There turned to be a variety of Clinton-is-dead theories floating around, but at least they seem to agree on the basic fact that she is dead. They all seem to settle on the same evidence, which includes all those indisputable coughing fits that even the most polite media have been forced to acknowledge, and all that network-broadcast footage that does seem to suggest she’s not the most physically fit women in the world, not to mention that widely-viewed cell phone camera account of her collapse into the arms of her entourage as she made an early exit from a Sept. 11 memorial service, and the undeniable fact that the goofy faux-surprised face she sometimes makes sure does look like a seizure if subjected some herky-jerky editing. Throw in the fact that the woman who emerged from Chelsea Clinton’s apartment about two hours after the nominee’s looked more sprightly and youthful than one who collapsed into the campaign entourage’s arms, as well as some close-up looks at a unidentified shiny thing that dropped onto the ground during the collapse, and that some mumble-mouthed local television news anchor in Dallas led a report by saying “We begin with the breaking news about Hillary Clinton’s death,” with some strange transmission problems from the pool coverage of a recent campaign rally that suggests a faked “green screen” event, and it’s as good a death certificate to the internet rumor mill.
There is no cause of death listed, but it could be anything from that bout of pneumonia that was reported to pesky Parkinson’s Disease that’s been widely rumored to something far more sinister.

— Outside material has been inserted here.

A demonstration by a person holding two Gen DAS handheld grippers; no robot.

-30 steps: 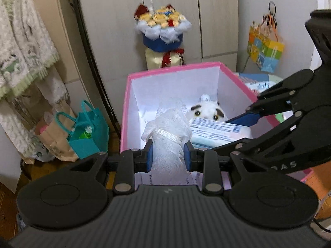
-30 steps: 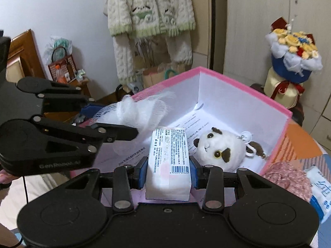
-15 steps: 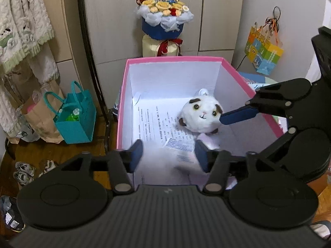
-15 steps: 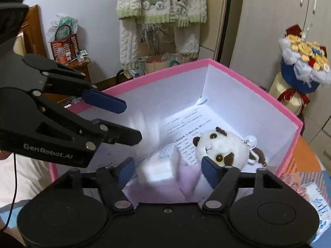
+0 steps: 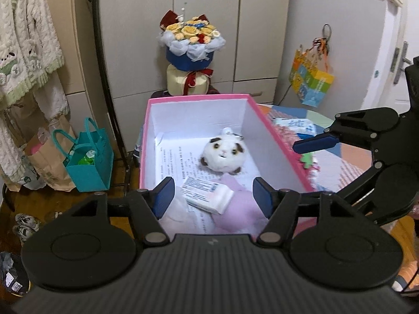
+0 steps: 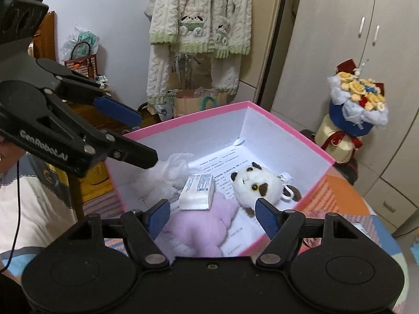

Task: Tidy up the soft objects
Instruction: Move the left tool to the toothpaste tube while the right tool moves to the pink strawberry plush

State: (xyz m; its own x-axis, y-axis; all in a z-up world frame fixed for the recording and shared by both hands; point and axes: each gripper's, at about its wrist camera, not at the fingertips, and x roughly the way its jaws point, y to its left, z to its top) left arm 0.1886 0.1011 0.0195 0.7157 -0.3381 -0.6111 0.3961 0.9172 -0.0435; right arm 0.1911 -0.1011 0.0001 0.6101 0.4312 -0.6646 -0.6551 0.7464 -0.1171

Our favorite theory is that Clinton agreed to “vanish” in some devilish pact with the left-wing multi-billionaire super-villain George Soros, but there’s also the more predictable chatter about how the Democratic Party’s powers-that-be have lately panicked about the tightening opinion polls and decided to take drastic actions. Some theories hold that she’ll be replaced with one of the party’s two or three available body doubles to finish out the race, others that the doppelgängers and the “green screens” will only be used until another suitable candidate can be rustled up, and all agree that people are saying that something’s going on.

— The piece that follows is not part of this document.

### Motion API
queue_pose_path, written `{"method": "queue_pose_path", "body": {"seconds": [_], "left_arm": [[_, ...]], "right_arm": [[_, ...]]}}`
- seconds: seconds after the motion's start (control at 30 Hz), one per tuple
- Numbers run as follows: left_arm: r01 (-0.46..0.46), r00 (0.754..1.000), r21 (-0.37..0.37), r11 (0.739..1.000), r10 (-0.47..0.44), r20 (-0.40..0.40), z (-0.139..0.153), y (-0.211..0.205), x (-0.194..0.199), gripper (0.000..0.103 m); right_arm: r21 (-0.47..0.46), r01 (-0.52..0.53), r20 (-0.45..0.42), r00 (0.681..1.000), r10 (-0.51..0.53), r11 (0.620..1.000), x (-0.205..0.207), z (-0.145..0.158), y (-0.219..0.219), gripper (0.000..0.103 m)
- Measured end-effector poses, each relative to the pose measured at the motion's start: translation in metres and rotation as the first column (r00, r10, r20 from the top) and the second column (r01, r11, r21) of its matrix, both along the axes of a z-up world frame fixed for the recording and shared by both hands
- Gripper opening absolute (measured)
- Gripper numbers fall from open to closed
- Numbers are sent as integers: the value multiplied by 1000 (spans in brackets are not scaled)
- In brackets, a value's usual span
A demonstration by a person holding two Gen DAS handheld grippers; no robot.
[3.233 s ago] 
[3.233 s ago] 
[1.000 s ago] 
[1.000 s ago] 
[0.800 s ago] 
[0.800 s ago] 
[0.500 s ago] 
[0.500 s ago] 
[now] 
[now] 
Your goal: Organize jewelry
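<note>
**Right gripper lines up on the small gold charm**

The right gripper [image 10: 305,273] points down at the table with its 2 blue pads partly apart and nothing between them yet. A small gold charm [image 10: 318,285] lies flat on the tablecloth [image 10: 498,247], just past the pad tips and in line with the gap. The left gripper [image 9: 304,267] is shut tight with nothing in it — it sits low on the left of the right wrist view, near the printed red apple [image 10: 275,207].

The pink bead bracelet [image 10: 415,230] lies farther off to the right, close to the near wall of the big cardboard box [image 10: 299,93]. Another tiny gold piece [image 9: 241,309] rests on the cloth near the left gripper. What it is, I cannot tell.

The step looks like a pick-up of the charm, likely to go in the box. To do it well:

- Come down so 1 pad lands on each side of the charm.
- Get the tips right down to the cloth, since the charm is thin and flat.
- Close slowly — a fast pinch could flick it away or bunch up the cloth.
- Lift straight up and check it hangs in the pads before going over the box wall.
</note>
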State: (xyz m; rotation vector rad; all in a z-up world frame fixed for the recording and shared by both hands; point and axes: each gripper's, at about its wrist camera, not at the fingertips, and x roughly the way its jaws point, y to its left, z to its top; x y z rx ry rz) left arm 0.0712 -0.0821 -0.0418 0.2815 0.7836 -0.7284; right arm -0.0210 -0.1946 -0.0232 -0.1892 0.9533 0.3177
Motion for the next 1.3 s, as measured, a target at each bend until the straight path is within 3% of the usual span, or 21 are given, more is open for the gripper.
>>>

Which all seems somewhat possible if not at all probable in this crazy election, but we can’t help wondering where these women who are so unfortunate as to closely resemble Clinton come from, and whether the family and friends and neighbors who had long kidded them about the resemblance will notice their sudden unexplained absence for the rest of the campaign, or even for the four or eight next years of her presidency. Perhaps they’re homeless women who have been subjected to the sort of extensive plastic surgery that SPECTRE used to create that pilot’s body double who stole a nuclear weapon in “Thunderball,” but as bad as Clinton has been as a candidate we doubt they’d be up to even her standards. We also can’t help wondering why such a diabolically brilliant Democratic Party that could enlist every media in the country to collude in it’s “green screen” recreations of a news event would be taking so long to announce a new nominee, who couldn’t possibly bring the years of scandals and resulting unfavorable ratings as Clinton, and would be far better positioned against a Republican nominee with such years of scandals and resulting unfavorable ratings as Donald Trump.
Still, in this crazy election year we suppose anything is possible.